跟偶像神交结束,王森神清气爽地走下楼,他认为他是懂偶像的,偶像心里一定也深恶痛绝着某个人,或是一群人,偶像杀的那九个人,有老人,有小孩,有男人,有女人,他们正好可以组成一个家庭,偶像是帮他们解脱,让他们在另一个世界幸福快乐地生活。
王森在楼梯上停下来,站在这里可以看见厨房,厨房里的人正在制作美味佳肴,王森出神地望着那个红色的曼妙身姿,她穿着暖红色的高领毛衣,半长的乌黑头发扎着一个小马尾刷子,白皙的小圆脸,两道粗粗的眉,秀挺的小鼻子,红润的小嘴唇,高耸的胸脯,小细腰,两条长腿,圆翘的臀——王森的喉结上下涌动着,想象着她雪白光滑的身体,他将用手术刀一刀一刀地切下她的肉,鲜美多汁的肉,王森学的是法医学,以后他会进入刑侦部门,成为一个出色的法医。
为了不给偶像脸上抹黑,他努力学习,那些刑警分析杀人魔王是个生活不如意的人,学历很低,可能在菜市场以杀鱼为生,王森听了心里直冷笑,这帮废物。
要不是警察突然搜三不管地带,永远不会有人发现那具碎尸,现在王森将二宝定为他的第二个目标,她活着没人关心,死了更加不会有人发现。
王森走进厨房,帮着切菜,他的刀工很好,切出来的肉片薄得透明。
“王森,你真会切菜!”二宝赞叹道。
王森笑而不语,他会切的不止是菜。
炒了一桌子菜,“有酒吗?”二宝咂咂嘴问,她突然想喝两盅。
王森打开酒柜,拿出红酒,“有白的吗?”二宝问他,红酒就像甜汽水,喝着不过瘾。
王森拿来白酒,二宝给自己倒了满满一玻璃杯,“你也来点。

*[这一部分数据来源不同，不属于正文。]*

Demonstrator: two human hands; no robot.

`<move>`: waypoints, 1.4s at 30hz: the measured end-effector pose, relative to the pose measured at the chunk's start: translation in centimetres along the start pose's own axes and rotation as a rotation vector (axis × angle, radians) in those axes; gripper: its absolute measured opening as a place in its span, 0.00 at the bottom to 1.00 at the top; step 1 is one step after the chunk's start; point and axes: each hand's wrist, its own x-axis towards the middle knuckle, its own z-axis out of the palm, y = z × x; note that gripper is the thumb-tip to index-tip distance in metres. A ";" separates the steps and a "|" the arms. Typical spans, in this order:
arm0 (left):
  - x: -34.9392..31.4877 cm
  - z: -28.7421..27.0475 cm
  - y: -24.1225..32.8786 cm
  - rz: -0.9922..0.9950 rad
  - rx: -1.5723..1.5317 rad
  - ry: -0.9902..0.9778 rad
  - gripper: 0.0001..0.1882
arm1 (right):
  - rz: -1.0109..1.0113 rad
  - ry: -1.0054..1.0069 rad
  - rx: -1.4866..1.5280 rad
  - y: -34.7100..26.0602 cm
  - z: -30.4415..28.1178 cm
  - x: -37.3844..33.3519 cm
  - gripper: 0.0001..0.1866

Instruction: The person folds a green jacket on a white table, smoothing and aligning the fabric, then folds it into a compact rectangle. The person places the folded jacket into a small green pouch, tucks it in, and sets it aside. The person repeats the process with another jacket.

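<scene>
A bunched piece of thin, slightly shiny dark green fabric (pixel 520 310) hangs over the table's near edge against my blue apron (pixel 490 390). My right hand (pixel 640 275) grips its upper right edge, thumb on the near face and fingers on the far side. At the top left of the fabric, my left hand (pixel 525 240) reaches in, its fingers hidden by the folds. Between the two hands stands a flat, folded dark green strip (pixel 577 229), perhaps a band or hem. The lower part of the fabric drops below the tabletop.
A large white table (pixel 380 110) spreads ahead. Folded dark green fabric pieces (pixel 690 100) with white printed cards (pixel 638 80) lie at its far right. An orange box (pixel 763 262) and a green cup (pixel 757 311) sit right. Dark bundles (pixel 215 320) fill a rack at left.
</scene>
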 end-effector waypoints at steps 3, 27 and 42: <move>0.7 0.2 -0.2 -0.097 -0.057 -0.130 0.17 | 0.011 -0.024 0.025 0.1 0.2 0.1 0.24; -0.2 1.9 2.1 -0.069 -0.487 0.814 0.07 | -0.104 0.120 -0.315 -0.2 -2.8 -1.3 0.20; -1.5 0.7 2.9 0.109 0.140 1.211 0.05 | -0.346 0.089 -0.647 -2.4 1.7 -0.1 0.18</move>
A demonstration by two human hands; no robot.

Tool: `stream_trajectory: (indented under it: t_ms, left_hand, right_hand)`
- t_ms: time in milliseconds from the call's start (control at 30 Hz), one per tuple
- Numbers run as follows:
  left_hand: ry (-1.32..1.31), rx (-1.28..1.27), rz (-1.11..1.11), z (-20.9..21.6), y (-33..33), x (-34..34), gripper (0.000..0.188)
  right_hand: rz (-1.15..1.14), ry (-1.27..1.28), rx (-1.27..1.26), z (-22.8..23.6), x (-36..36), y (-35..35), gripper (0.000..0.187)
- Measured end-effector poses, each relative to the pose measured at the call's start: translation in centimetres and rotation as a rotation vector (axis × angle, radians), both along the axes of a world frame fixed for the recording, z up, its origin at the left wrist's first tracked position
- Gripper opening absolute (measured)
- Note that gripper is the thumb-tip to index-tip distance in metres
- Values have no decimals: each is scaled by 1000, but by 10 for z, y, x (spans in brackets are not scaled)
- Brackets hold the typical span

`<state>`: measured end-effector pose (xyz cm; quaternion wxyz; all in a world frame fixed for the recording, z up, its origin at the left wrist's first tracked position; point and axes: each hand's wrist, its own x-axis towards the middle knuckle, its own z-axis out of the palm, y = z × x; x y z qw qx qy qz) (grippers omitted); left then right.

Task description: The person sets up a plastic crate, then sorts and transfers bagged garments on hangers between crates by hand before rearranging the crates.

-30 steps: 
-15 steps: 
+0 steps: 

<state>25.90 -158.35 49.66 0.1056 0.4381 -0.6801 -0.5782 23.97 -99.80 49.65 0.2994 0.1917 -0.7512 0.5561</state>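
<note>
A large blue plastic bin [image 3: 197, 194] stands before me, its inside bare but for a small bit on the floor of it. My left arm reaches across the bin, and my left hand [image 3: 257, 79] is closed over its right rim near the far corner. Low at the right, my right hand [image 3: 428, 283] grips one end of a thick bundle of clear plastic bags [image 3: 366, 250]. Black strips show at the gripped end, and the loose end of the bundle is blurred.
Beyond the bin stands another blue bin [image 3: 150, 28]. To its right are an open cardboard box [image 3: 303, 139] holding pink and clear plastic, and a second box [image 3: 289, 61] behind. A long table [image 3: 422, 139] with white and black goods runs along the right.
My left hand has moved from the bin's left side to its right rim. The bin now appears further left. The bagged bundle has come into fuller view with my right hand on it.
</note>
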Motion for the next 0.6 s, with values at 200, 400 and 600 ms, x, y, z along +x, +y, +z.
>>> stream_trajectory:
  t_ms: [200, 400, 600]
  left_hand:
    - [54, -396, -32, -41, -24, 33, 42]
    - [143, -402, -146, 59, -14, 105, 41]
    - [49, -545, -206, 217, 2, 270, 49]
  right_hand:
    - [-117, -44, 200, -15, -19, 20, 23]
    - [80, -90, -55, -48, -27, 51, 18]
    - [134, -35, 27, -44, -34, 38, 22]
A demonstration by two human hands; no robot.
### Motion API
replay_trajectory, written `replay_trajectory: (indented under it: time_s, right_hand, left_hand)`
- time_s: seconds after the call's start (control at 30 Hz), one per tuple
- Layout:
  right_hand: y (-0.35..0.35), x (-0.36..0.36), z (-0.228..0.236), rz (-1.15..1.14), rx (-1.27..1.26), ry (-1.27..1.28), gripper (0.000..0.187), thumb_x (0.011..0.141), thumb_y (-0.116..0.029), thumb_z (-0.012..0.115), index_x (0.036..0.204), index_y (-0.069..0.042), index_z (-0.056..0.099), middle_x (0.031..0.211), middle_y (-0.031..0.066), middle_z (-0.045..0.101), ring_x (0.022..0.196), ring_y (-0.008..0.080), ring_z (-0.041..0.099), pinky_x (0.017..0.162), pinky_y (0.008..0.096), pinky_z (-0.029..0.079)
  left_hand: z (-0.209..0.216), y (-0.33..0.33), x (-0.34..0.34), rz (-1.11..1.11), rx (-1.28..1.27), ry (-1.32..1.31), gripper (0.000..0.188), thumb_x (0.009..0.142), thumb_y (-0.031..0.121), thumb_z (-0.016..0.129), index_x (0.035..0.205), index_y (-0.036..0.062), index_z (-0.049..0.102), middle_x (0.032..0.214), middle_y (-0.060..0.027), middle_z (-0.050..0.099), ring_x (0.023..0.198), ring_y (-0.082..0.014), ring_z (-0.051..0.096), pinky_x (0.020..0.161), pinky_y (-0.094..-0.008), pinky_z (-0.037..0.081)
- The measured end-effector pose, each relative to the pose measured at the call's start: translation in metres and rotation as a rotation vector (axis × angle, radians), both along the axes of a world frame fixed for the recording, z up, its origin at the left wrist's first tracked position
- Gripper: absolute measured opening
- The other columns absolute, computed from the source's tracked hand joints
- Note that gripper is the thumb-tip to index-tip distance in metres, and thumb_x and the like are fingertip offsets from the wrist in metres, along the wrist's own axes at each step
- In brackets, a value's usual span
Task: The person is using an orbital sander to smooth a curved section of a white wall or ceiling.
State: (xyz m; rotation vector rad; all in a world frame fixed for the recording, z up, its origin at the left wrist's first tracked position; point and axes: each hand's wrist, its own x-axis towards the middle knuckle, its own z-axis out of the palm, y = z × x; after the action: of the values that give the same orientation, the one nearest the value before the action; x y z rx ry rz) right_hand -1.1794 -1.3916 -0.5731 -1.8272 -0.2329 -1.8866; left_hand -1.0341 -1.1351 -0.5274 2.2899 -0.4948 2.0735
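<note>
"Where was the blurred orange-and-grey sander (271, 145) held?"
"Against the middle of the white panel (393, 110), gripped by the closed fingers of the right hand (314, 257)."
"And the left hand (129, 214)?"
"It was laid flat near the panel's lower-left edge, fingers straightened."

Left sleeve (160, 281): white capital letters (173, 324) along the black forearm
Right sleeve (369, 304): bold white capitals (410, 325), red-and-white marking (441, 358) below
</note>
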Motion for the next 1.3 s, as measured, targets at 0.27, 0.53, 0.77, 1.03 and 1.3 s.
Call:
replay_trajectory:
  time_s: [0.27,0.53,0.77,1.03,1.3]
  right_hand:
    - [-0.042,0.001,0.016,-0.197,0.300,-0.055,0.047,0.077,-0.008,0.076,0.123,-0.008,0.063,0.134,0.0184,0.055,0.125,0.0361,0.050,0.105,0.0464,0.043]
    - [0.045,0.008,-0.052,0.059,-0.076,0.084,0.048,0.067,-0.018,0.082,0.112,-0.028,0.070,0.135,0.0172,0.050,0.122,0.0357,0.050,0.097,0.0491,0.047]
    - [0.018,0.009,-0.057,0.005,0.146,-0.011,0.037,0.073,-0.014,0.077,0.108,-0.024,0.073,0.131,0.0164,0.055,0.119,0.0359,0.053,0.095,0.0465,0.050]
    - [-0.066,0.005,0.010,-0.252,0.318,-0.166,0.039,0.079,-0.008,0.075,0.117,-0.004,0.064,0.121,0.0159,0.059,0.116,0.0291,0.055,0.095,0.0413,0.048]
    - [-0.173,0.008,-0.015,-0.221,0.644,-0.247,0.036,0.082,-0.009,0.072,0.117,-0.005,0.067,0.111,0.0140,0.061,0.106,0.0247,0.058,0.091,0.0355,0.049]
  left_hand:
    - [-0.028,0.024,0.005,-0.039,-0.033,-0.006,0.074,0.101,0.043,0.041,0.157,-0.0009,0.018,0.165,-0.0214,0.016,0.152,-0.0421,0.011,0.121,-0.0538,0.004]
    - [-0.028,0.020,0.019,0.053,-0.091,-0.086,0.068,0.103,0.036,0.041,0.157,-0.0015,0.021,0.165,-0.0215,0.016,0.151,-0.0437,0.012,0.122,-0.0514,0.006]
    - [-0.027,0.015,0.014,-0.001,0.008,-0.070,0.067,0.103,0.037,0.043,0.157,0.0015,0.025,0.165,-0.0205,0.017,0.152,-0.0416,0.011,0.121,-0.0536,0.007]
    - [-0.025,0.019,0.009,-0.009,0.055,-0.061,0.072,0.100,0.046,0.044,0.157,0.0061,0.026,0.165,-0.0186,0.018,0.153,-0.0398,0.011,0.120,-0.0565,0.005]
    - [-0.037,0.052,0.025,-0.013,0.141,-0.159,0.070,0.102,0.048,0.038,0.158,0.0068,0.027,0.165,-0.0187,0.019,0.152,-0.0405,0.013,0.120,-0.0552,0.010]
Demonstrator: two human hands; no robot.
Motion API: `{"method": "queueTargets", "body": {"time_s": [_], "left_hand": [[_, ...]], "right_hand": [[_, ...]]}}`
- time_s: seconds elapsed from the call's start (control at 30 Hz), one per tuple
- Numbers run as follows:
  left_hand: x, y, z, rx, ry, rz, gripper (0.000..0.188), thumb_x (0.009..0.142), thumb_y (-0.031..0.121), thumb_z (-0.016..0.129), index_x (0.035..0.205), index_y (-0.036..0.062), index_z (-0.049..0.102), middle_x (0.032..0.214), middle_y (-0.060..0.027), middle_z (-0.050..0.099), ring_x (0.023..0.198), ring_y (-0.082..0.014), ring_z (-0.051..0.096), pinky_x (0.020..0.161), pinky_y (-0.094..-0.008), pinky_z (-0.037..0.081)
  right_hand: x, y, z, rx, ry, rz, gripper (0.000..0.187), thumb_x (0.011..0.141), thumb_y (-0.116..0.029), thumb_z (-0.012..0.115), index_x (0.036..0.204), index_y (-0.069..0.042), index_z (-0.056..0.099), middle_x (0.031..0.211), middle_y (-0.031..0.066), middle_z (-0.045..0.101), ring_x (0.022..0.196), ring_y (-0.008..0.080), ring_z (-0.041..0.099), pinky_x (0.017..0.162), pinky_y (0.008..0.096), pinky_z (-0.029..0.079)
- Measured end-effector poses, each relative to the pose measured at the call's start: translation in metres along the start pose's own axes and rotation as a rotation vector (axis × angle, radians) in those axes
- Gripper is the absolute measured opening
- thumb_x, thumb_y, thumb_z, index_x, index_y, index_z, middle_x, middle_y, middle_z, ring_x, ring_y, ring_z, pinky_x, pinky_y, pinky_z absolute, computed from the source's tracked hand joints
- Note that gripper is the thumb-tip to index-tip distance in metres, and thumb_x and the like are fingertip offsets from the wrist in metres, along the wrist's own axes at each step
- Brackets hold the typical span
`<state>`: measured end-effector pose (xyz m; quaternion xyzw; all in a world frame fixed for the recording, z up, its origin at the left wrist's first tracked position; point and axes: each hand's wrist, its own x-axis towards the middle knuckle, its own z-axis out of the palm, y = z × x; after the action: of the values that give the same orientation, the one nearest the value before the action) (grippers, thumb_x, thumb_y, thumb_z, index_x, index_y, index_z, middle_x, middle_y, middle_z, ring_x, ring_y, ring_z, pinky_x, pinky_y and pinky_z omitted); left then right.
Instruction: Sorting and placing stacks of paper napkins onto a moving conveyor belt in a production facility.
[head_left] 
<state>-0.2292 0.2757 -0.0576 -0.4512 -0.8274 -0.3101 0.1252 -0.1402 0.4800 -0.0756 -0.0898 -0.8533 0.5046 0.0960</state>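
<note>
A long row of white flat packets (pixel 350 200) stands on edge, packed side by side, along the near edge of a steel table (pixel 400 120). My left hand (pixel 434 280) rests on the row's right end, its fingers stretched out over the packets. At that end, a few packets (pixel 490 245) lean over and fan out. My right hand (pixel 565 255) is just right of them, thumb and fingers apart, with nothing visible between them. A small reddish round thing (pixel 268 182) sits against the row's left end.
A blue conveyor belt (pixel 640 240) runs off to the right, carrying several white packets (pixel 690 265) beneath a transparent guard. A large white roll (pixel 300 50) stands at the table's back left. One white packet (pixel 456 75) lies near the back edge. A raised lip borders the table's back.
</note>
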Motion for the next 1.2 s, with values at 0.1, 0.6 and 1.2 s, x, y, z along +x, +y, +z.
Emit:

”她给王森倒了一小杯白酒。
二宝脱了鞋子,盘腿儿坐到椅子上,这一年她过得真是不容易,回想她走过的十七年,挺不容易的,二宝就着花生米喝酒。
王森夹了一块红烧肉送进嘴里,这个味道跟当年在大院里吃的味道一模一样,后来他妈忙着挣钱,保姆做饭,他再没吃到当年的味道。
“我们走一个,我干杯,你随意。”二宝端起玻璃杯敬王森。
王森小口抿着白酒,她喝醉也好,省得他费事。
喝完一小杯白酒,王森一头磕在桌上,昏睡不醒,二宝又给自己倒了满满一玻璃杯白酒,“爸,过年了,我敬你。”她仰天举起玻璃杯,将酒洒在地上。
“三宝,你是小孩,你喝甜汽水。”她倒了一杯红酒,高举起来,洒到地上。
“哎呀,我是个灾星啊,我对不起全村老少,奶奶呀——”二宝盘坐在椅子上,边哭边唱,她不该引狼入村,顾晨希他就是一条吃人不吐骨头的狼啊。